▸ **Task instructions**
Return, word for word, only the lines of the data below that lie between the line with "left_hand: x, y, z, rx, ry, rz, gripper" and the line with "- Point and", those two lines included.

==== Dataset excerpt ====

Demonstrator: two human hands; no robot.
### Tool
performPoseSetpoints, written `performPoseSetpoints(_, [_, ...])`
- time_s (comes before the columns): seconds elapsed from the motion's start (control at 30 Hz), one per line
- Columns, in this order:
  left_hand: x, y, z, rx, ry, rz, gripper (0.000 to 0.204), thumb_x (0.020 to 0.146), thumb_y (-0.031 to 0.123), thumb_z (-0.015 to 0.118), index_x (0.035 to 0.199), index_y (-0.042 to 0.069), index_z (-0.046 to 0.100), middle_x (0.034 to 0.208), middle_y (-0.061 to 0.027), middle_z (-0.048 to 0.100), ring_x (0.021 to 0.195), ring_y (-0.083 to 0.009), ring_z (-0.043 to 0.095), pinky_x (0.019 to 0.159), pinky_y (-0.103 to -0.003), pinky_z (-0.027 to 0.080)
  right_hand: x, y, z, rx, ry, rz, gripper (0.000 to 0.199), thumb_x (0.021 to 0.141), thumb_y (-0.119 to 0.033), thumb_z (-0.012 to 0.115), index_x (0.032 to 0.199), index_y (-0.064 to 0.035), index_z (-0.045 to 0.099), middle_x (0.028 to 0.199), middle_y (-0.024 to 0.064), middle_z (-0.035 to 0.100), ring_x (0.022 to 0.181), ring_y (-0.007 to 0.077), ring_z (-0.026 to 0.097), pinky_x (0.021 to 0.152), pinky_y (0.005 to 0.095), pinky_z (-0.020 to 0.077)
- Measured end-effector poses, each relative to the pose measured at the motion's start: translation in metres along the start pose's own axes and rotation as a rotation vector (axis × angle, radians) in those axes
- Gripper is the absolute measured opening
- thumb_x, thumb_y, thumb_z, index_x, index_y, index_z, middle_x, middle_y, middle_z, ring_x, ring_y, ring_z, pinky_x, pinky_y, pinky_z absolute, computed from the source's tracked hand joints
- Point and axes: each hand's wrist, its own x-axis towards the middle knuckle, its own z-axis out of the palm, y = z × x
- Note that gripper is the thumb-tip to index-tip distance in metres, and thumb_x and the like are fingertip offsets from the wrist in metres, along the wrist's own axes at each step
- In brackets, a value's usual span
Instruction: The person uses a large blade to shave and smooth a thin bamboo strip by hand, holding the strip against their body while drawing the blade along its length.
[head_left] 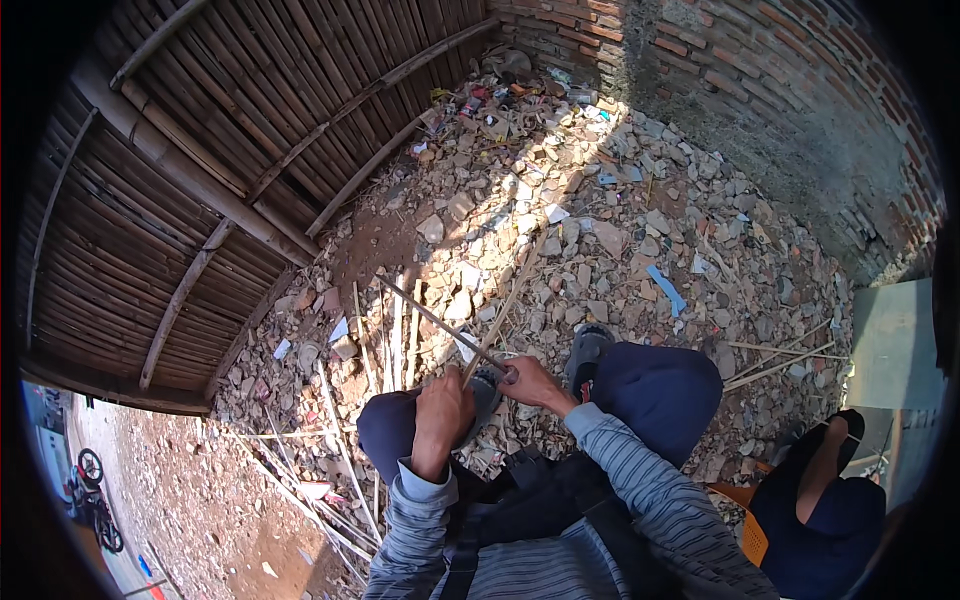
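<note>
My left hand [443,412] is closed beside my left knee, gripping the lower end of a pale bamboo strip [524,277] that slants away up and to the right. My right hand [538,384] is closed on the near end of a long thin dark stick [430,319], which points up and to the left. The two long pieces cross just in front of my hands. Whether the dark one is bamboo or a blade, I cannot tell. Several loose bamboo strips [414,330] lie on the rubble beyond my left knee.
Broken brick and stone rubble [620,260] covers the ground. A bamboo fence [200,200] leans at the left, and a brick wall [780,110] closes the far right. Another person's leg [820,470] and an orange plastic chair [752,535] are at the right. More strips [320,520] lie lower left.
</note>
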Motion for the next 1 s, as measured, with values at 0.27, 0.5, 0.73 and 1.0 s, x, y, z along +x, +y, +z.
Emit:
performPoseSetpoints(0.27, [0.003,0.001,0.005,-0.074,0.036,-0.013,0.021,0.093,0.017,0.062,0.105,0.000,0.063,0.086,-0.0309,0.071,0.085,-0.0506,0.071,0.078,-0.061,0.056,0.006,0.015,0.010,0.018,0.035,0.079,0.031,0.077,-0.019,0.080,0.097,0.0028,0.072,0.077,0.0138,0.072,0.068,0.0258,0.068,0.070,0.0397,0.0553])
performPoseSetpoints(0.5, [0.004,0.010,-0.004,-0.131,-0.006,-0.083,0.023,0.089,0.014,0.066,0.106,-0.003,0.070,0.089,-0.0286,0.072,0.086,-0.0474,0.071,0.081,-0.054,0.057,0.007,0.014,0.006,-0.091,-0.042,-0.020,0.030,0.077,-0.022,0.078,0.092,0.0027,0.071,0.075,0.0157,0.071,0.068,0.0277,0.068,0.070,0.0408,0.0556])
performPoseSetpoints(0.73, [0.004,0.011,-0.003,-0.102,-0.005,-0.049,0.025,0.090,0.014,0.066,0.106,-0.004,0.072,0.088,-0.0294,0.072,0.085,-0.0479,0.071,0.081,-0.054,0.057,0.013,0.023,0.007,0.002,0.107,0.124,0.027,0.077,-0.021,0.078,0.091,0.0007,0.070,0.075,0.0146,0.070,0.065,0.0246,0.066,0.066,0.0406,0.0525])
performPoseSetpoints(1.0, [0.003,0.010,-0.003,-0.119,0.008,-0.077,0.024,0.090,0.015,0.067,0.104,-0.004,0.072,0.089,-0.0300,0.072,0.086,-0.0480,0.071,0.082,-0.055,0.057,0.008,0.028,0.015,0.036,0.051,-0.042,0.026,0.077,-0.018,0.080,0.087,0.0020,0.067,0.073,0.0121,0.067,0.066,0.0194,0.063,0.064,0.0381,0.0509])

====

▸ **Expected output**
  left_hand: x, y, z, rx, ry, rz, gripper (0.000 to 0.204), thumb_x (0.020 to 0.146), thumb_y (-0.031 to 0.123), thumb_z (-0.015 to 0.118), index_x (0.035 to 0.199), index_y (-0.042 to 0.069), index_z (-0.046 to 0.100), middle_x (0.034 to 0.208), middle_y (-0.061 to 0.027), middle_z (-0.048 to 0.100), ring_x (0.021 to 0.195), ring_y (-0.083 to 0.009), ring_z (-0.043 to 0.095), pinky_x (0.019 to 0.159), pinky_y (-0.103 to -0.003), pinky_z (-0.027 to 0.080)
  right_hand: x, y, z, rx, ry, rz, gripper (0.000 to 0.199), thumb_x (0.021 to 0.141), thumb_y (-0.119 to 0.033), thumb_z (-0.012 to 0.115), index_x (0.032 to 0.199), index_y (-0.064 to 0.035), index_z (-0.045 to 0.099), middle_x (0.028 to 0.199), middle_y (-0.024 to 0.064), middle_z (-0.035 to 0.100), ring_x (0.022 to 0.181), ring_y (-0.007 to 0.077), ring_z (-0.026 to 0.097), pinky_x (0.021 to 0.152), pinky_y (0.005 to 0.095), pinky_z (-0.020 to 0.077)
- Measured end-effector poses, each relative to the pose measured at the motion's start: translation in metres along the start pose's own axes and rotation as a rotation vector (axis × angle, radians) in those axes
- Gripper is the absolute measured opening
- thumb_x, thumb_y, thumb_z, index_x, index_y, index_z, middle_x, middle_y, middle_z, ring_x, ring_y, ring_z, pinky_x, pinky_y, pinky_z absolute, computed from the source's tracked hand joints
- Point and axes: each hand's wrist, its own x-axis towards the middle knuckle, its own z-axis out of the palm, y = z × x

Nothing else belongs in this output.